Justin Taylor points to an excerpt from an article by Michael A. G. Haykin, the Patristics scholar, on biblical images for friendship:

The Bible uses two consistent images in its representation of friendship.

The first is that of the knitting of souls together.

Deuteronomy provides the earliest mention in this regard when it speaks of a ‘friend who is as your own soul’ (Deut. 13:6), that is, one who is a companion of one’s innermost thoughts and feelings.  Prominent in this reflection on friendship is the concept of intimacy.  It is well illustrated by Jonathan and David’s friendship.  For example, in 1 Samuel 18:1 we read that the ‘soul of Jonathan was knit to the soul of David, and Jonathan loved him as his own soul.’  This reflection on the meaning of friendship bears with it ideas of strong emotional attachment and loyalty.  Not surprisingly, the term ‘friend’ naturally became another name for believers or brothers and sisters in the Lord (see 3 John 14).

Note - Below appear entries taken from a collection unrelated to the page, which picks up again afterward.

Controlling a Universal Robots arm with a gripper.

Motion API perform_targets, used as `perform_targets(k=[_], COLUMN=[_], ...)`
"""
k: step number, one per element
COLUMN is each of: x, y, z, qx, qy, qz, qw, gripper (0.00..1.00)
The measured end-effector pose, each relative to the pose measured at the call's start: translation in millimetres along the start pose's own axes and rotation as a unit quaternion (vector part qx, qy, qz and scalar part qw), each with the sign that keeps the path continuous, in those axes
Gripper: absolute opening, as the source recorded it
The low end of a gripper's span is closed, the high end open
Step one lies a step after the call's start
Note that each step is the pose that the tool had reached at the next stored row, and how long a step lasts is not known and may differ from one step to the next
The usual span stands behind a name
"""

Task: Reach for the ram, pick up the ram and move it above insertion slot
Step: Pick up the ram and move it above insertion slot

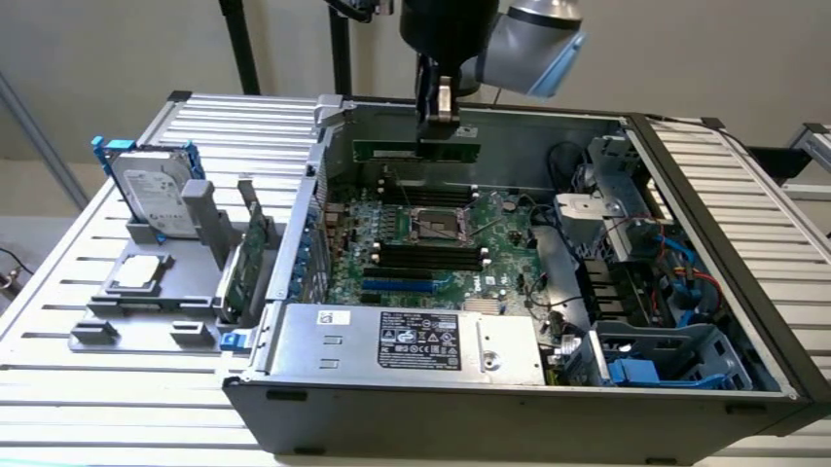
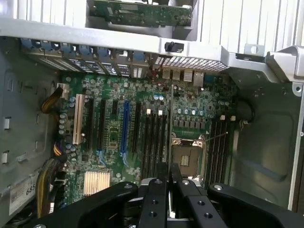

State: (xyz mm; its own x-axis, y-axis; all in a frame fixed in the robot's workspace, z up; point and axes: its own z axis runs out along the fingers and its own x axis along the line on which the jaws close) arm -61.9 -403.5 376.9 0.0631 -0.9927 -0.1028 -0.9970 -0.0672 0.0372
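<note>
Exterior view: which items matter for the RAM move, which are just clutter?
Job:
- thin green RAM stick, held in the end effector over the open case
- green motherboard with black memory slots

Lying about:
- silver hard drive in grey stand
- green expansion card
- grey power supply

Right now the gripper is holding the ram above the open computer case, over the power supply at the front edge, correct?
Not quite. The gripper does hold the ram above the open computer case, but over the motherboard near the case's far wall, not over the power supply at the front edge. The exterior view shows this.
</note>
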Motion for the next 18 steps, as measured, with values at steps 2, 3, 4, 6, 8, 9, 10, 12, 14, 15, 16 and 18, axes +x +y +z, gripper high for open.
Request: perform_targets(k=[2,3,4,6,8,9,10,12,14,15,16,18], x=[-1.4,-2.0,-2.3,-2.6,-2.6,-2.6,-2.7,-2.8,-2.9,-2.9,-2.9,-2.9], y=[-6.5,-9.0,-10.9,-12.9,-13.7,-14.2,-14.6,-15.1,-15.3,-15.3,-15.3,-15.3], z=[0.7,0.9,1.0,1.2,1.4,1.4,1.4,1.4,1.5,1.4,1.4,1.4], qx=[0.0001,0.0002,0.0003,0.001,0.0018,0.0022,0.0025,0.0027,0.0027,0.0027,0.0028,0.0028], qy=[0.0002,0.0003,0.0005,0.001,0.0019,0.0029,0.0041,0.008,0.0109,0.0109,0.011,0.011], qz=[0.001,0.002,0.004,0.01,0.019,0.024,0.027,0.032,0.033,0.033,0.033,0.033], qw=[1.0,1.0,1.0,0.9999,0.9998,0.9997,0.9996,0.9995,0.9994,0.9994,0.9994,0.9994], gripper=[0.13,0.13,0.13,0.13,0.13,0.13,0.13,0.13,0.13,0.13,0.13,0.13])
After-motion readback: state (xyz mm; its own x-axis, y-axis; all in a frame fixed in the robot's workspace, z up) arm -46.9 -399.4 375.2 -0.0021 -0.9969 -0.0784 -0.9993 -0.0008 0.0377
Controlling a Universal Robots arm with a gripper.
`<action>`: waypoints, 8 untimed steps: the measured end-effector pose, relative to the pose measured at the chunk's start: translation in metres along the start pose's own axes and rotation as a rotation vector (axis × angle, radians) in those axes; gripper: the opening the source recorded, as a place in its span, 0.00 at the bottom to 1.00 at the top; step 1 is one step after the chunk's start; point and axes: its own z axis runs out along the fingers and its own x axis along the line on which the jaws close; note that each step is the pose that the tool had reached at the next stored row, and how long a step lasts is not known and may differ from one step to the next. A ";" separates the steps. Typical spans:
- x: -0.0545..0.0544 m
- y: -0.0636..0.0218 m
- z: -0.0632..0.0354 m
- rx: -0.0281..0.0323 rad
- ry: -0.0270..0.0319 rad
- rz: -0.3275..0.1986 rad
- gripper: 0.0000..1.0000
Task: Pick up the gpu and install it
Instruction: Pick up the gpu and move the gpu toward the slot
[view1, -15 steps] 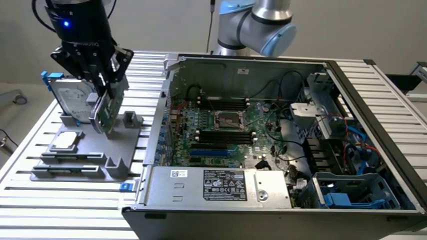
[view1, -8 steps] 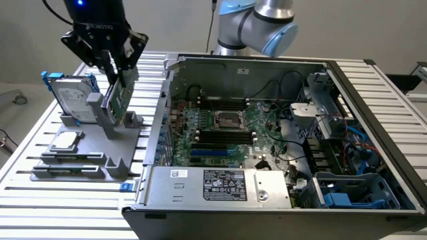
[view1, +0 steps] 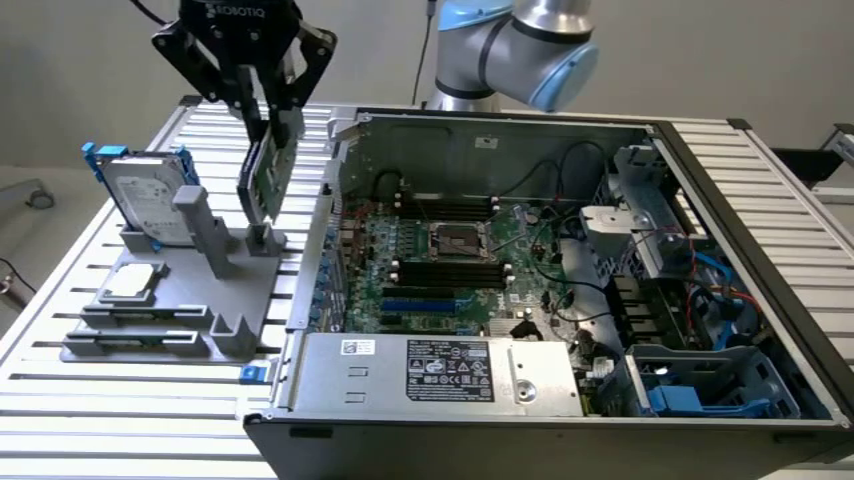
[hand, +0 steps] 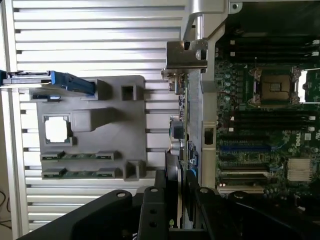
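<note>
Gripper (view1: 271, 118) jaws clamped on the gpu's (view1: 264, 170) top edge, card upright over the grey parts stand (view1: 234, 310) at the exterior view's left of the open computer case (view1: 467, 128) — connector edge likely left free for seating.

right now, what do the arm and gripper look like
The arm is silver-grey metal, with rounded joints capped in light blue. The gripper is matte black: a boxy body with white lettering, and two fingers built from angular linked bars with visible pivot bolts.
</note>
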 end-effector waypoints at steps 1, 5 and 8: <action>-0.005 -0.0004 -0.0033 -0.0010 0.0003 0.000 0.27; -0.023 -0.0017 -0.0063 -0.0029 0.0003 0.000 0.27; -0.037 -0.0024 -0.0065 -0.0029 0.0003 0.000 0.27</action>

The second image that the Bible uses to represent friendship is the face-to-face encounter.  This is literally the image used for Moses’ relationship to God.  In the tabernacle God spoke to Moses ‘face to face, as a man speaks to his friend’ (Exod. 33:11; see also Num. 12:8).  The face-to-face image implies a conversation, a sharing of confidences and consequently a meeting of minds, goals and direction.  In the New Testament, we find a similar idea expressed in 2 John 12, where the Elder tells his readers that he wants to speak to them ‘face to face.’ One of the benefits of such face-to-face encounters between friends is the heightened insight that such times of friendship produce. As the famous saying in Proverbs 27:17 puts it, ‘Iron sharpens iron, and one man sharpens another.’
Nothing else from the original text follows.